Transport:

MH17 – why didn’t the Russians check before they fired their Buk missile?

Sunday, 27 May 2018

Malaysian Airlines flight MH17 was shot down by a Russian missile over eastern Ukraine on 17 July 2014 – almost four years ago – while en route from Amsterdam to Kuala Lumpur. The Netherlands authorities have announced who did it – the Russian 53rd Anti-Aircraft Brigade, based in the western Russian city of Kursk using a Buk missile. No surprises there, everybody has known the Russians did it from day one, it’s only Putin who wants to deny it.

I blogged about flying over war zones on 9 July 2014 – a week before the Russian attack – and on 29 July 2014, two weeks after the Russian massacre of 298 people.

It’s worth reviewing other incidents of military shoot downs of civilian aircraft:

◄ 3 July 1988 – the US Navy ship USS Vincennes shot down Iran Air flight 655 en route to Dubai, killing 290 people. The USA has described the incident as ‘a terrible human tragedy’ and ‘expressed deep regret over the loss of lives caused by the incident,’ but it has never formally apologized. It has, however, paid out US$62 million. The payment must say something and after all the US navy personnel’s trigger happy human error came about due to ‘combat stress’.

1 September 1983 – a Russian interceptor shoots down Korean Air Lines flight 007, a 747 with 269 passengers and crew on board. The air force pilot reports ‘the target is destroyed.’ There’s no question the Korean aircraft had strayed off course, but it’s also pretty clear the pilot knew he was shooting down a civilian aircraft. The Russians have fessed up they did this one and Boris Yeltsin apologized ‘for the tragedy,’ but the Russians have never had to pay out a rouble.
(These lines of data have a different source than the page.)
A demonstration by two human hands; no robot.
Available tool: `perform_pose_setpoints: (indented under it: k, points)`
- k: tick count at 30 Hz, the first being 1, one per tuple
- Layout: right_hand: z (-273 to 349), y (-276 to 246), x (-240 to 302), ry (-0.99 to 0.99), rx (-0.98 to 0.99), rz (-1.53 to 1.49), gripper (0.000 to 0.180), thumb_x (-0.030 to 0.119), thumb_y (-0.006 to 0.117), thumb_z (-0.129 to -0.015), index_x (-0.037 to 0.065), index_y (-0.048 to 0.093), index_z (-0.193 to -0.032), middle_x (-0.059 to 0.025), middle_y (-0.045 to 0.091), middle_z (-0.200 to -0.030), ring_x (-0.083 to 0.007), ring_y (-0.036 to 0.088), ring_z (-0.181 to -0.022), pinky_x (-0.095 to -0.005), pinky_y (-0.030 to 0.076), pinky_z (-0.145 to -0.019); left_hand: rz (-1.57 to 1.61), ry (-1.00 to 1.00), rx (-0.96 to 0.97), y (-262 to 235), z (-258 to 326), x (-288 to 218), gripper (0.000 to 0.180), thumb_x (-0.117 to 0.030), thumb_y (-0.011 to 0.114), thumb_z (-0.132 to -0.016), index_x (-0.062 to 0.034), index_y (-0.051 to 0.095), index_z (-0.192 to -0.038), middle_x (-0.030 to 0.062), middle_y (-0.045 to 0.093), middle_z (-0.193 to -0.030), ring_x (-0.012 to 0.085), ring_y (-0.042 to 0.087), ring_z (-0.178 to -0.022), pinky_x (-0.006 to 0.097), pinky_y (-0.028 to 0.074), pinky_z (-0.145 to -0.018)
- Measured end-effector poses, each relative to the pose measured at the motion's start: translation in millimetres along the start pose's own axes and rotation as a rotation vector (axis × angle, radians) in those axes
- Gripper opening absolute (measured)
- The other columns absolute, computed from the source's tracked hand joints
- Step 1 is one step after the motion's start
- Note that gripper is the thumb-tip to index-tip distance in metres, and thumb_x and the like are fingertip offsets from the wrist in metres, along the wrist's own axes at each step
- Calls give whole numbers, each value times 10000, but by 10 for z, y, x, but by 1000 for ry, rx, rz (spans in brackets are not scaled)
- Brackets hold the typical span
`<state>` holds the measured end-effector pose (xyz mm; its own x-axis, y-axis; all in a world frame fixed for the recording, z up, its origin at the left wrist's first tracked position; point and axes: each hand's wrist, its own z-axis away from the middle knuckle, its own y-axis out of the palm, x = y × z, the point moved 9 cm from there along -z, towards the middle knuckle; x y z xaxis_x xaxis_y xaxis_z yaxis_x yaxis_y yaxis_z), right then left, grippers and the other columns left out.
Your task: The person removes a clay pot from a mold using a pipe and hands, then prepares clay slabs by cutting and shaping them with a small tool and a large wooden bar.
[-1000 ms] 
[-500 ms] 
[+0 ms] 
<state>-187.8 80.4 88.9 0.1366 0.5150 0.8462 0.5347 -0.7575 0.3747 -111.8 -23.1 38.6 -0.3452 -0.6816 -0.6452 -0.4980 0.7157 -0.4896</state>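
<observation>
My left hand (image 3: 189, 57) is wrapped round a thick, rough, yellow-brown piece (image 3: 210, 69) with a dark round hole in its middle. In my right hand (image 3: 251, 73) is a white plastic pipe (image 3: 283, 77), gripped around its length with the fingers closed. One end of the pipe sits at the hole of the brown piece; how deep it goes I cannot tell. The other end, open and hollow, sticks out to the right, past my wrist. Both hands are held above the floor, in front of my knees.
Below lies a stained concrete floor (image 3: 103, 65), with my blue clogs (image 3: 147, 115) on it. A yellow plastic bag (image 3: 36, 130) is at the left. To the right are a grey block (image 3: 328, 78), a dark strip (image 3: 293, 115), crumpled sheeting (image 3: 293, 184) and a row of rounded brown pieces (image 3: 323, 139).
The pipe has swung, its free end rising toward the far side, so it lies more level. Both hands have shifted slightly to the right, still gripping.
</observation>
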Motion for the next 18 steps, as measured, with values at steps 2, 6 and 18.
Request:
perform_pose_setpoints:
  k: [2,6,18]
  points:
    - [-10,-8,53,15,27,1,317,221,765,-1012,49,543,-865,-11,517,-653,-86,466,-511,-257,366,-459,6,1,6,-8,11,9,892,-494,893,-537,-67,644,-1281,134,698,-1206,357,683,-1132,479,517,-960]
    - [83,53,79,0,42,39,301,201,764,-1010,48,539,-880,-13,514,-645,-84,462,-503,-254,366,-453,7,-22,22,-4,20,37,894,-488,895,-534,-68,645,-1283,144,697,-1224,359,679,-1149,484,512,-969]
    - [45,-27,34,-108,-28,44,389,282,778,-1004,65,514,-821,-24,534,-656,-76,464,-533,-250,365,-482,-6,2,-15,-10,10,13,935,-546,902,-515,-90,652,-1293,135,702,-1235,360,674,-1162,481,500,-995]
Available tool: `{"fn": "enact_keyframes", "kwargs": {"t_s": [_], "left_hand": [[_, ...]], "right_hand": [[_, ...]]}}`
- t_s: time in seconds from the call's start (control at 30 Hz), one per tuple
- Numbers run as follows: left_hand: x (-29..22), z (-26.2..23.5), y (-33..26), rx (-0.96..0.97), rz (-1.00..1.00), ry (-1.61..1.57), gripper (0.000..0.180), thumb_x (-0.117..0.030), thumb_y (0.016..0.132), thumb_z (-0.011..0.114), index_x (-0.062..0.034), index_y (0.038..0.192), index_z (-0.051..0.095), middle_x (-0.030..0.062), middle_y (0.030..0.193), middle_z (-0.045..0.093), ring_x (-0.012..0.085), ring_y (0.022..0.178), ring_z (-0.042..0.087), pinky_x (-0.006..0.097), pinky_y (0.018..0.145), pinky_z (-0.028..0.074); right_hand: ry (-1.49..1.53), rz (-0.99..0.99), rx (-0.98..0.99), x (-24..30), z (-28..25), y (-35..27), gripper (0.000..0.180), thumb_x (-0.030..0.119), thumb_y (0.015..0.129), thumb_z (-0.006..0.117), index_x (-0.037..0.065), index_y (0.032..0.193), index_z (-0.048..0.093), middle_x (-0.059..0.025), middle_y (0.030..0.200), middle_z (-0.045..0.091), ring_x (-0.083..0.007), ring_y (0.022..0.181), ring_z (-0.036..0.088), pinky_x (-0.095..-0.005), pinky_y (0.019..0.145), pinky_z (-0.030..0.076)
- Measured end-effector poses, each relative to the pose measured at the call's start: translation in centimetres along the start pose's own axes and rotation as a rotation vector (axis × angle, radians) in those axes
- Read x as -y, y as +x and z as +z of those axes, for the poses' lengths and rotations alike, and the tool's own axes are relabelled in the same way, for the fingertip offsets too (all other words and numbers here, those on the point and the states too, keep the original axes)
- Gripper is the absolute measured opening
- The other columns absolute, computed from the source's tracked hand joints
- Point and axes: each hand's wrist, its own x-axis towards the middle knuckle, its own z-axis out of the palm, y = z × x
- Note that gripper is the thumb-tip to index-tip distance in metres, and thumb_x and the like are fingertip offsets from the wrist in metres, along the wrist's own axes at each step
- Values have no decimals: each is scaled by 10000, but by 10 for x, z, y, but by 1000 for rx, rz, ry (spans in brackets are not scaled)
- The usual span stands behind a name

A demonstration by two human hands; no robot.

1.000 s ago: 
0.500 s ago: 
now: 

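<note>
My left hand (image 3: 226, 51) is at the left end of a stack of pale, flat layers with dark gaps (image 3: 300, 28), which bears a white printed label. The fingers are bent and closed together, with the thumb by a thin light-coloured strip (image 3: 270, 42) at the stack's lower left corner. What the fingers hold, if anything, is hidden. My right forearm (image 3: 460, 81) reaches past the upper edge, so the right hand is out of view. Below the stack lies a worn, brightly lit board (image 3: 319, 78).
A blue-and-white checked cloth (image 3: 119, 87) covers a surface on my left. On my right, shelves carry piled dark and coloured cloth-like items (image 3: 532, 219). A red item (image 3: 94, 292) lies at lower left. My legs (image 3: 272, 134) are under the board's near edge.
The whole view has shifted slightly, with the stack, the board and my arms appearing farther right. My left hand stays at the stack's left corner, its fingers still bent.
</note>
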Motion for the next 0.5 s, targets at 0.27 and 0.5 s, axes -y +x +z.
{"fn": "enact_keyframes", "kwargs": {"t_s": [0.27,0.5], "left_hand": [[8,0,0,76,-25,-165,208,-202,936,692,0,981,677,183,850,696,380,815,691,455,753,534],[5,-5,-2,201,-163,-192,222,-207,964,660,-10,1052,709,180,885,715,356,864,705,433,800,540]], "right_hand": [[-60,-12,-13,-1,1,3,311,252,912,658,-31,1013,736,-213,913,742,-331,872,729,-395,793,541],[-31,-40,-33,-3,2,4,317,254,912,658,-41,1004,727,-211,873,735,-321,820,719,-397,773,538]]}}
4 October 2001 and it’s Ukraine again, this time the Ukrainian Air Force accidentally shoots down Siberia Airlines flight 1812 en route from Tel Aviv to Novosibirsk with 78 people on board, most of them Israelis. Of course Ukraine was part of the USSR at the time, but they did admit it was a total idiotic accident (they were practicing playing with missiles, but instead of the intended target over the Black Sea they managed to aim at an airliner). They paid out US$15 million.

There have been assorted others, including Libyan Arab Airlines Flight 114 in 1973, shot down by the Israel air force after it overshot Cairo and was attempting to turn back. The Israelis paid out.

Now one question is the Russians had their fancy Buk missile, did none of them have a smartphone with the FlightRadar24 app which would have told them they were about to shoot down an innocent airliner? They could have chosen a Singapore Airlines 777 or an Air India 787 instead, they were both overhead? Or perhaps got all three?

▲ MH17 was brought down at 1320 UTC, here’s the FlightRadar24 view of the region at 1320 UTC today. Nothing at all over eastern Ukraine, but plenty happening just east of the border in Russia, Only a few minutes flight from where Putin’s men killed 298 people in a 777.

◄ The app was available to the Russian Buk jockeys, but wasn’t available back when the US Navy was shooting down an Airbus. On a Singapore Airlines flight last week I had internet connection, so I clicked on FlightRadar24 and this was the view on my iPad as we came in to Heathrow Airport, London.

▲ A couple of hours earlier I was playing with watching other aircraft as they passed nearby. This one, a tiny dot below my A380s engines, was flying south-north as it passed below our east-west route.

▲ I failed to note down where it was flying from or to and the airline, but I could have done. Just like the Russian before they fired their Buk.